Item 3: Source and Amount of Funds or Other Consideration
BFC used funds from working capital to purchase the 10,000,000 shares of the Issuers Class A
Common Stock reported hereby. The aggregate purchase price for such shares was $15 million.
Item 4: Purpose of Transaction
As described in further detail in the Issuers prospectus supplement dated June 18, 2010 (the
Prospectus Supplement), the Issuer conducted a rights offering (the Rights Offering) to its
shareholders as of the close of business on June 14, 2010 (the Record Date). In the Rights
Offering, the Issuer distributed to each eligible shareholder 0.327 subscription rights for each
share of the Issuers Class A Common Stock and Class B Common Stock owned as of the close of
business on the Record Date. Fractional subscription rights were rounded up to the next largest
whole number. Each subscription right (sometimes referred to herein as a Basic Subscription
Right) entitled the holder thereof to purchase one share of the Issuers Class A Common Stock at
the purchase price of $1.50 per share. Shareholders who exercised their Basic Subscription Rights
in full were also given the opportunity to request (sometimes referred to herein as an
Over-Subscription Request) to purchase additional shares of the Issuers Class A Common Stock
that remained unsubscribed for at the expiration of the Rights Offering at the same $1.50 per share
purchase price, subject to the determinations and allocations described in the Prospectus
Supplement. The Rights Offering commenced on June 18, 2010 and expired on July 20, 2010.
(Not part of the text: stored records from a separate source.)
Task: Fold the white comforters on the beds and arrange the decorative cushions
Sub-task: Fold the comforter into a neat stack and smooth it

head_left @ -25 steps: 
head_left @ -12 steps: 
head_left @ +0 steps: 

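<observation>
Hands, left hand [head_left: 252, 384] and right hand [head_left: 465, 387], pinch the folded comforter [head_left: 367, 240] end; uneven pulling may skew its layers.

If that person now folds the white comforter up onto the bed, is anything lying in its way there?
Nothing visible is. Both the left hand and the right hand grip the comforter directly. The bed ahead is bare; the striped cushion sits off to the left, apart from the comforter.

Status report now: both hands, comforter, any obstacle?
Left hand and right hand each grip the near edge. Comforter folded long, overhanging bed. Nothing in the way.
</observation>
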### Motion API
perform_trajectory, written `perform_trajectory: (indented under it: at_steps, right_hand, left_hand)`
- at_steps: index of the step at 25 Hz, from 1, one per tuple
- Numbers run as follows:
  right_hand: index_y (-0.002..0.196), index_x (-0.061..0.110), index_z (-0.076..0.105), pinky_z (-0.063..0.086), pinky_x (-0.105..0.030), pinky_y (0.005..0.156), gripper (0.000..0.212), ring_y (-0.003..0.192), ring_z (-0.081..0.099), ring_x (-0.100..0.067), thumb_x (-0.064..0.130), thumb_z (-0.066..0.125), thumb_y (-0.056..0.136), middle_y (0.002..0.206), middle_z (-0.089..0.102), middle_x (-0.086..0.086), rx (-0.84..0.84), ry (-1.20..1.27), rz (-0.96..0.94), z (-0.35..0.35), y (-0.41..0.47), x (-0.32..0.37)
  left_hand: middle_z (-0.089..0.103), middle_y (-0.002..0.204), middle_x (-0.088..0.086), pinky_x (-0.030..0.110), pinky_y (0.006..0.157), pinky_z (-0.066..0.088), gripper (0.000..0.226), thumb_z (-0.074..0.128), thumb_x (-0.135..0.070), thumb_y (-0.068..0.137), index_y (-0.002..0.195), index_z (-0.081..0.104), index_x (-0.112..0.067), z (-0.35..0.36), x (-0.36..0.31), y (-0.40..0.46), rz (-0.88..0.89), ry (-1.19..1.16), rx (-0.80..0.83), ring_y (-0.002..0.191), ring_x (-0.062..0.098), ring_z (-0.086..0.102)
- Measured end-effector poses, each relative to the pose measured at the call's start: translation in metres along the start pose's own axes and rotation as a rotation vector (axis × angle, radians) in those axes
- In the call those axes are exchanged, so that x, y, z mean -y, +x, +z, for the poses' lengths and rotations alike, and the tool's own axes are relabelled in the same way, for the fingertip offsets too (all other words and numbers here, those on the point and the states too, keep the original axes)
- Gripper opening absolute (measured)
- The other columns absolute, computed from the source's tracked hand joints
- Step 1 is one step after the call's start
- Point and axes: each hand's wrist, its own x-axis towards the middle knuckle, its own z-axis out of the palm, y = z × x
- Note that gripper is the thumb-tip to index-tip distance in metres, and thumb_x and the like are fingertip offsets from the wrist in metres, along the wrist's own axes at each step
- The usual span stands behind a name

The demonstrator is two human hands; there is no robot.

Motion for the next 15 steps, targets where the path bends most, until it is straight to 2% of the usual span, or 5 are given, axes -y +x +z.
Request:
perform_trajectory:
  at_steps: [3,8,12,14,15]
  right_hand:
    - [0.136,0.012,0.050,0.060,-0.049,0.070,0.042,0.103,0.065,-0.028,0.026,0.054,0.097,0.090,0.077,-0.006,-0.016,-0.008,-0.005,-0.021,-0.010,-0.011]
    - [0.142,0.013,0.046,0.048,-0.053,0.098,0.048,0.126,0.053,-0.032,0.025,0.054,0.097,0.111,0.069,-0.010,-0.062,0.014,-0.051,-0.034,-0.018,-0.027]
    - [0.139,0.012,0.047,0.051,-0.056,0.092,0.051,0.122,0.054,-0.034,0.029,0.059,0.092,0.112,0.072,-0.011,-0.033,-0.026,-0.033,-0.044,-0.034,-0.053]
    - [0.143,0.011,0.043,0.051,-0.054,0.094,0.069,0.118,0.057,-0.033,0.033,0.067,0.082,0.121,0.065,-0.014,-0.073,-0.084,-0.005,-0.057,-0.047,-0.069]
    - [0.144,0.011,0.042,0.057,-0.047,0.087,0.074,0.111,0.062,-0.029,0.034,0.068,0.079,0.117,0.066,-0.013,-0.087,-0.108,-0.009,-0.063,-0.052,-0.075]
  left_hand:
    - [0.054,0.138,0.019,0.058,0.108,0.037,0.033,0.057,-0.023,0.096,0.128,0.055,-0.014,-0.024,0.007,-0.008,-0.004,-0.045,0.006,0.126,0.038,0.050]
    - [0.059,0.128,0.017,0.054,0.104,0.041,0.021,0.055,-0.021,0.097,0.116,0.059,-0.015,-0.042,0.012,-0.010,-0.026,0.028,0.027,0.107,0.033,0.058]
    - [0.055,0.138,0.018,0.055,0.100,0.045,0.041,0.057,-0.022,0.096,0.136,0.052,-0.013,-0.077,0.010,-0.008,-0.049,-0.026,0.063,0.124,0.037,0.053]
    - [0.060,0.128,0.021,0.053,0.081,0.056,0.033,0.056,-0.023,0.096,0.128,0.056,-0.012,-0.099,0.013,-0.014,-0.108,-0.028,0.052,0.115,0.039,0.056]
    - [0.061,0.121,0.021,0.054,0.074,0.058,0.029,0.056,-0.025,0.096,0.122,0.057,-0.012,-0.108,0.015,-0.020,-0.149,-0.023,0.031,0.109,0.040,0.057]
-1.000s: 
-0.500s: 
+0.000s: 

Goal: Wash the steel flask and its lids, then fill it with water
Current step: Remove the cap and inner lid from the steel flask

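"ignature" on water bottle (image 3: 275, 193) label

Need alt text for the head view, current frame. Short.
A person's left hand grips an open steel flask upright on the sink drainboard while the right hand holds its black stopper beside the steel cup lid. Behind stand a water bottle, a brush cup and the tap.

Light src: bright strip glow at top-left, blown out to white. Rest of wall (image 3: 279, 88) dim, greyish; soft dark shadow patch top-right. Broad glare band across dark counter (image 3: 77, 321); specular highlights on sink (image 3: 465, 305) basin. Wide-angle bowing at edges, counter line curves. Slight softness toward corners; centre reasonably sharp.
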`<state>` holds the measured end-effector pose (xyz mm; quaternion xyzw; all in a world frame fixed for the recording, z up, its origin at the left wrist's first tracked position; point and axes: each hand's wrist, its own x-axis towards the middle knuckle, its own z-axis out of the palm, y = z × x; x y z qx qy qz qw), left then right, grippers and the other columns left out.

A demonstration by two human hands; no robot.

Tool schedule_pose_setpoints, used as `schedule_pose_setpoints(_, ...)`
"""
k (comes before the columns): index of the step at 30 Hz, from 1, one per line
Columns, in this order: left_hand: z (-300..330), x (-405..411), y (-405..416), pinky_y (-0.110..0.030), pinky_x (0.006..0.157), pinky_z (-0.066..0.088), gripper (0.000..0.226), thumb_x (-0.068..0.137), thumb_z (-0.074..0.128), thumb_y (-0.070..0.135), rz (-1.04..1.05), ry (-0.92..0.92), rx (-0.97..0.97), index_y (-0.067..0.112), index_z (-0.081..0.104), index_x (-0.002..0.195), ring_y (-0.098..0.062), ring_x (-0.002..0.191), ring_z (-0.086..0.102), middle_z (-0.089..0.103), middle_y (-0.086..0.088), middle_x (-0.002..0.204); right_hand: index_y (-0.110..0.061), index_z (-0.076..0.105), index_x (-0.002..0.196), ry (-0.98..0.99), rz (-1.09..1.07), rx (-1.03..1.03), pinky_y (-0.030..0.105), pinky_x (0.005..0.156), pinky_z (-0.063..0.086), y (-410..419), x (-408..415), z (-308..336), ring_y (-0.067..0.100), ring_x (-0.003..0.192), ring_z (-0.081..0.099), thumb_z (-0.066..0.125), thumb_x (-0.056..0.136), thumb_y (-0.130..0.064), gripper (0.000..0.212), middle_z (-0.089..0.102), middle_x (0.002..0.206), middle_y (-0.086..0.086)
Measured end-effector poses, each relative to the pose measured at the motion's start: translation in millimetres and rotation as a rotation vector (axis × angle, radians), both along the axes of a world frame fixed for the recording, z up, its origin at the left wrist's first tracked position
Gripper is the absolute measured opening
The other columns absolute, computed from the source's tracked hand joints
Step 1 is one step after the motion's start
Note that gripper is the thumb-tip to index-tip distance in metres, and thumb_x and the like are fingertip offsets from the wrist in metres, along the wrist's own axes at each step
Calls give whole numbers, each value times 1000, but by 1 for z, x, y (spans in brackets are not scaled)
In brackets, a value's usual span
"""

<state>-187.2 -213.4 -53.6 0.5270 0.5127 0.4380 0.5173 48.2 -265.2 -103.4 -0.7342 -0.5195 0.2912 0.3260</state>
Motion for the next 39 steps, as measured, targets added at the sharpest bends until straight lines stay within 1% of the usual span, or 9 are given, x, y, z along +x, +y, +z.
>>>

BFC acquired an aggregate of 10,000,000 shares of the Issuers Class A Common Stock in the
Rights Offering. BFC exercised its Basic Subscription Rights to purchase 5,986,865 shares, and the
remaining 4,013,135 shares were acquired by BFC pursuant to its Over-Subscription Request.
BFC may be deemed to currently control the Issuer by virtue of its ownership and voting
position. Notwithstanding BFCs controlling interest in the Issuer, BFC does not currently have
any plans that would result in any of the occurrences enumerated in (a) through (j) of this Item 4.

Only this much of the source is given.